*INFORMATION GIVEN*:
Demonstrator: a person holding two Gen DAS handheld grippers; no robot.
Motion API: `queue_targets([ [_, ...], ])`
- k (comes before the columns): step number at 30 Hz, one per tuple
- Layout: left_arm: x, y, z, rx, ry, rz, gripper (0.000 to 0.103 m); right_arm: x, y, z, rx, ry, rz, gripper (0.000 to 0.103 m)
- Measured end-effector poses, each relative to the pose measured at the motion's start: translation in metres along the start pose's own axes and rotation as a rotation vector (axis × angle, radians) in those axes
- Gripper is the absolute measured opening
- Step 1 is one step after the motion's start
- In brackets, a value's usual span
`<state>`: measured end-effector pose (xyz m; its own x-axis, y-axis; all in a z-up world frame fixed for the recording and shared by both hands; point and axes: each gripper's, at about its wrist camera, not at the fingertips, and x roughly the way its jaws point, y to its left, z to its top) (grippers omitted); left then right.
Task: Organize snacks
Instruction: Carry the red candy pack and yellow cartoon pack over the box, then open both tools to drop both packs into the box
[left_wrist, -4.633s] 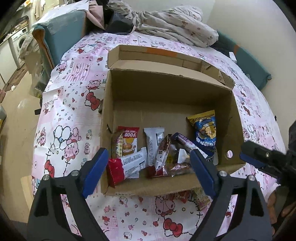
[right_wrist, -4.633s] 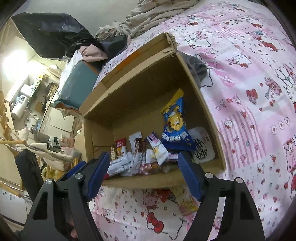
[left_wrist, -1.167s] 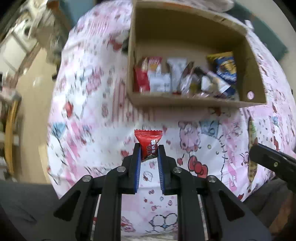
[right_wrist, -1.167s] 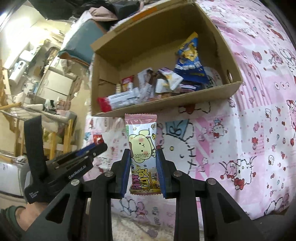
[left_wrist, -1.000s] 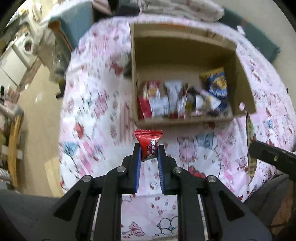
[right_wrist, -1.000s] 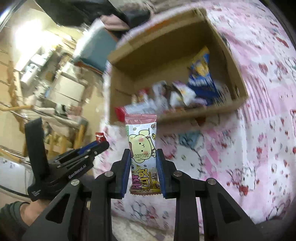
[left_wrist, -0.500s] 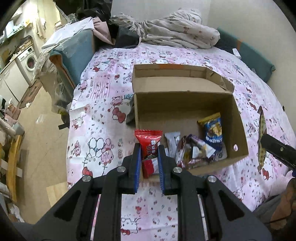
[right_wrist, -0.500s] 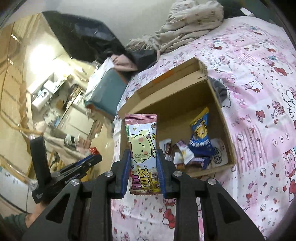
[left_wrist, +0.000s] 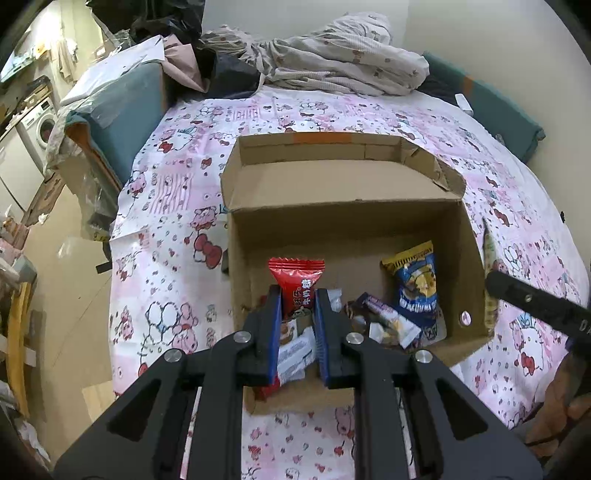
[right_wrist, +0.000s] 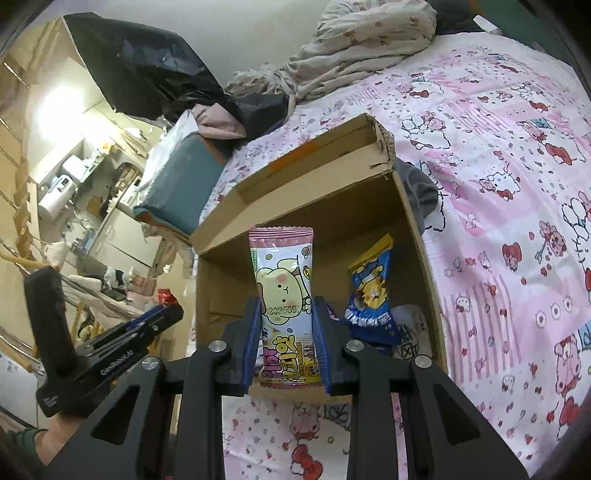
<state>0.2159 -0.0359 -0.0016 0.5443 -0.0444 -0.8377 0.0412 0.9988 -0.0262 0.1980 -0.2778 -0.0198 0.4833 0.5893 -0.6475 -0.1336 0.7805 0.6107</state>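
An open cardboard box (left_wrist: 343, 221) lies on a pink cartoon-print bedspread (left_wrist: 166, 221); several snack packets sit along its near side, among them a blue and yellow bag (left_wrist: 415, 280). My left gripper (left_wrist: 297, 299) is shut on a small red candy packet (left_wrist: 297, 282), held upright over the box's near left part. My right gripper (right_wrist: 286, 310) is shut on a pink and white snack bar with a bear face (right_wrist: 284, 295), upright above the box's (right_wrist: 314, 192) near edge. The left gripper (right_wrist: 162, 314) also shows at the left of the right wrist view.
Rumpled bedding (left_wrist: 332, 62) and dark clothes are piled at the head of the bed. A teal cushion (left_wrist: 122, 107) sits beyond the bed's left edge, with floor and a washing machine (left_wrist: 37, 122) further left. A grey cloth (right_wrist: 421, 192) lies against the box's right wall.
Both grippers have moved from the bed's front edge towards the box, each still holding its packet. The box has grown larger and now sits right under the packets.
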Motion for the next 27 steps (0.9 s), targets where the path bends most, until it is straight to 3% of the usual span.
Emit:
queue_targets([
  [13,0.040,-0.014,-0.001,0.045,-0.013,-0.045,0.014,0.028,-0.015,-0.003,0.037,0.053,-0.065,0.029],
  [27,0.045,-0.012,-0.006,0.011,-0.015,-0.057,0.017,0.043,-0.017,-0.004,0.056,0.087,-0.061,0.029],
])
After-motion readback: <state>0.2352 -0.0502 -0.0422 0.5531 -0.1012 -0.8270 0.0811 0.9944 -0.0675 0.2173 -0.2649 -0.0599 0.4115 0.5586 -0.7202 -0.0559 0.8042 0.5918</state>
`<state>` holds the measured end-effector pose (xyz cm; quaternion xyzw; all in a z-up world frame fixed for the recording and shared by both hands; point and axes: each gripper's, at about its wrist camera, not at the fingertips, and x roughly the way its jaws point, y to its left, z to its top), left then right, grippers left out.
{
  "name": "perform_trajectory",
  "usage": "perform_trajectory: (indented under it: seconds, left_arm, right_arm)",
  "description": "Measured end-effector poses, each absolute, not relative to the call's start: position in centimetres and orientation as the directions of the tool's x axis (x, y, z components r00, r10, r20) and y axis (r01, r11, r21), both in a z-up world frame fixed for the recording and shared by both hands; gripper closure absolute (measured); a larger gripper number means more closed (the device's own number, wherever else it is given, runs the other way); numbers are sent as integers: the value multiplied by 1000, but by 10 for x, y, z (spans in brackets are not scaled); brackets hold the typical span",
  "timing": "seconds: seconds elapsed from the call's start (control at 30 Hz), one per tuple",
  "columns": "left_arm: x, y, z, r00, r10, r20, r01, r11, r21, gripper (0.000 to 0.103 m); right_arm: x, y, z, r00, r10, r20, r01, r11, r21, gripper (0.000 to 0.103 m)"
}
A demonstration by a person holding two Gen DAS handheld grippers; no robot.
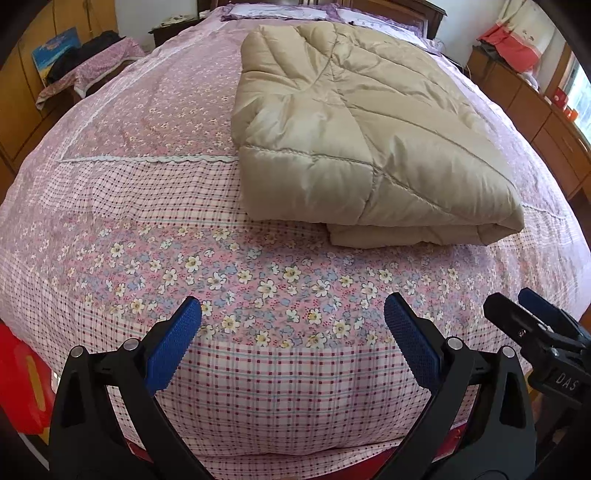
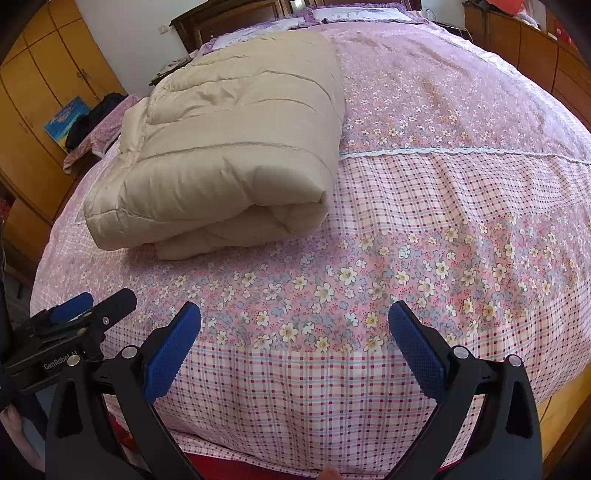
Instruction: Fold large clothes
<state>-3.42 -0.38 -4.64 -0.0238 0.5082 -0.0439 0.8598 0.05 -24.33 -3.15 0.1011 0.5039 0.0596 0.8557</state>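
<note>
Two grippers hang over the foot of the bed, and we hold nothing in either. Our left gripper (image 1: 293, 314) has its jaws spread wide, its blue ribbed pads (image 1: 173, 343) apart above the pink bedspread (image 1: 155, 206), with only printed flowers showing in the gap. Our right gripper (image 2: 295, 317) stands just the same, jaws wide and bare over the flowered band of cloth. From the left wrist view we see the right gripper at the far right edge, close beside ours; from the right wrist view the left gripper (image 2: 92, 304) shows at the lower left, seen from the side.

Ahead of us lies the beige quilted garment (image 1: 354, 125), folded into a thick bundle on top of the bedspread, well apart from both grippers. Its near end shows stacked layers, a lower fold (image 1: 399, 234) sticking out a little beneath the upper one. In the right wrist view the bundle (image 2: 236, 147) sits to the left of centre, reaching back toward the pillows (image 2: 354, 14) at the headboard.

A white lace strip (image 2: 443, 151) crosses the bedspread and meets the bundle's side. Orange-brown wardrobes (image 2: 40, 92) stand along the left wall, and a low wooden cabinet (image 1: 546, 129) runs along the right. Something red (image 1: 22, 380) shows at the lower left of the left wrist view; we cannot tell what it is
</note>
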Motion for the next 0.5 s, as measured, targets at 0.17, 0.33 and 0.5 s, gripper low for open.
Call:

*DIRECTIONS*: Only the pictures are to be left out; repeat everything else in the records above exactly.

*ANSWER SECTION*:
Demonstrator: a person holding two Gen DAS handheld grippers; no robot.
Motion API: `queue_targets([ [_, ...], ])`
- k (comes before the columns): step number at 30 Hz, one per tuple
- Layout: left_arm: x, y, z, rx, ry, rz, gripper (0.000 to 0.103 m); right_arm: x, y, z, rx, ry, rz, gripper (0.000 to 0.103 m)
- Measured end-effector poses, each relative to the pose measured at the motion's start: translation in metres along the start pose's own axes and rotation as a rotation vector (axis × angle, radians) in those axes
- Gripper is the absolute measured opening
- Step 1 is one step after the motion's start
- In brackets, a value's usual span
`<state>`: measured end-effector pose (xyz m; its own x-axis, y-axis; all in a z-up world frame fixed for the recording and shared by both hands; point and axes: each gripper's, at about its wrist camera, not at the fingertips, and x roughly the way its jaws point, y to its left, z to its top) (grippers omitted); left then right.
Task: Organize snacks
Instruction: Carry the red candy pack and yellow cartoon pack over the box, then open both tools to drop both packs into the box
[left_wrist, -4.633s] 
[right_wrist, -4.633s] 
[left_wrist, -1.167s] 
[right_wrist, -1.167s] 
[left_wrist, -1.000s] 
[right_wrist, -1.000s] 
[left_wrist, -0.500s] 
[right_wrist, -0.500s] 
[left_wrist, +0.000s] 
[right_wrist, +0.000s] 
<state>0.2159 -0.0359 -0.0016 0.5443 -0.0444 -0.8377 0.0412 0.9988 -0.0262 0.1980 -0.2778 -0.0198 0.4833 0.5893 -0.6475 -0.1336 0.7805 0.6107</state>
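An open cardboard box (left_wrist: 343, 221) lies on a pink cartoon-print bedspread (left_wrist: 166, 221); several snack packets sit along its near side, among them a blue and yellow bag (left_wrist: 415, 280). My left gripper (left_wrist: 297, 299) is shut on a small red candy packet (left_wrist: 297, 282), held upright over the box's near left part. My right gripper (right_wrist: 286, 310) is shut on a pink and white snack bar with a bear face (right_wrist: 284, 295), upright above the box's (right_wrist: 314, 192) near edge. The left gripper (right_wrist: 162, 314) also shows at the left of the right wrist view.
Rumpled bedding (left_wrist: 332, 62) and dark clothes are piled at the head of the bed. A teal cushion (left_wrist: 122, 107) sits beyond the bed's left edge, with floor and a washing machine (left_wrist: 37, 122) further left. A grey cloth (right_wrist: 421, 192) lies against the box's right wall.
Both grippers have moved from the bed's front edge towards the box, each still holding its packet. The box has grown larger and now sits right under the packets.
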Motion for the next 27 steps (0.9 s), targets where the path bends most, until it is straight to 3% of the usual span.
Emit:
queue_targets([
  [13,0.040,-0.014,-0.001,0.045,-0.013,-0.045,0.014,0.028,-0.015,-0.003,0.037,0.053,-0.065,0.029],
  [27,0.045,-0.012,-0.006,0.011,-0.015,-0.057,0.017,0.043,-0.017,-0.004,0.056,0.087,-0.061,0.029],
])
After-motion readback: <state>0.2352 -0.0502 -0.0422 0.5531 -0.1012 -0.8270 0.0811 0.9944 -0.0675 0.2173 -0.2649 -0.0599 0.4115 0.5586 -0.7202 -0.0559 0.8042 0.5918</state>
`<state>` holds the measured end-effector pose (xyz cm; quaternion xyzw; all in a z-up world frame fixed for the recording and shared by both hands; point and axes: each gripper's, at about its wrist camera, not at the fingertips, and x roughly the way its jaws point, y to its left, z to its top), left then right, grippers left out.
{
  "name": "perform_trajectory",
  "usage": "perform_trajectory: (indented under it: seconds, left_arm, right_arm)",
  "description": "Measured end-effector poses, each absolute, not relative to the call's start: position in centimetres and orientation as the directions of the tool's x axis (x, y, z components r00, r10, r20) and y axis (r01, r11, r21), both in a z-up world frame fixed for the recording and shared by both hands; gripper closure absolute (measured); a larger gripper number means more closed (the device's own number, wherever else it is given, runs the other way); numbers are sent as integers: the value multiplied by 1000, but by 10 for x, y, z (spans in brackets are not scaled); brackets hold the typical span",
  "timing": "seconds: seconds elapsed from the call's start (control at 30 Hz), one per tuple",
  "columns": "left_arm: x, y, z, r00, r10, r20, r01, r11, r21, gripper (0.000 to 0.103 m); right_arm: x, y, z, r00, r10, r20, r01, r11, r21, gripper (0.000 to 0.103 m)"
}
A demonstration by a person holding two Gen DAS handheld grippers; no robot.
Instruction: Fold large clothes
<state>-3.42 -0.38 -4.64 -0.0238 0.5082 -0.0439 0.8598 0.05 -24.33 -3.15 0.1011 0.5039 0.0596 0.8557</state>
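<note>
Two grippers hang over the foot of the bed, and we hold nothing in either. Our left gripper (image 1: 293, 314) has its jaws spread wide, its blue ribbed pads (image 1: 173, 343) apart above the pink bedspread (image 1: 155, 206), with only printed flowers showing in the gap. Our right gripper (image 2: 295, 317) stands just the same, jaws wide and bare over the flowered band of cloth. From the left wrist view we see the right gripper at the far right edge, close beside ours; from the right wrist view the left gripper (image 2: 92, 304) shows at the lower left, seen from the side.

Ahead of us lies the beige quilted garment (image 1: 354, 125), folded into a thick bundle on top of the bedspread, well apart from both grippers. Its near end shows stacked layers, a lower fold (image 1: 399, 234) sticking out a little beneath the upper one. In the right wrist view the bundle (image 2: 236, 147) sits to the left of centre, reaching back toward the pillows (image 2: 354, 14) at the headboard.

A white lace strip (image 2: 443, 151) crosses the bedspread and meets the bundle's side. Orange-brown wardrobes (image 2: 40, 92) stand along the left wall, and a low wooden cabinet (image 1: 546, 129) runs along the right. Something red (image 1: 22, 380) shows at the lower left of the left wrist view; we cannot tell what it is
</note>
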Motion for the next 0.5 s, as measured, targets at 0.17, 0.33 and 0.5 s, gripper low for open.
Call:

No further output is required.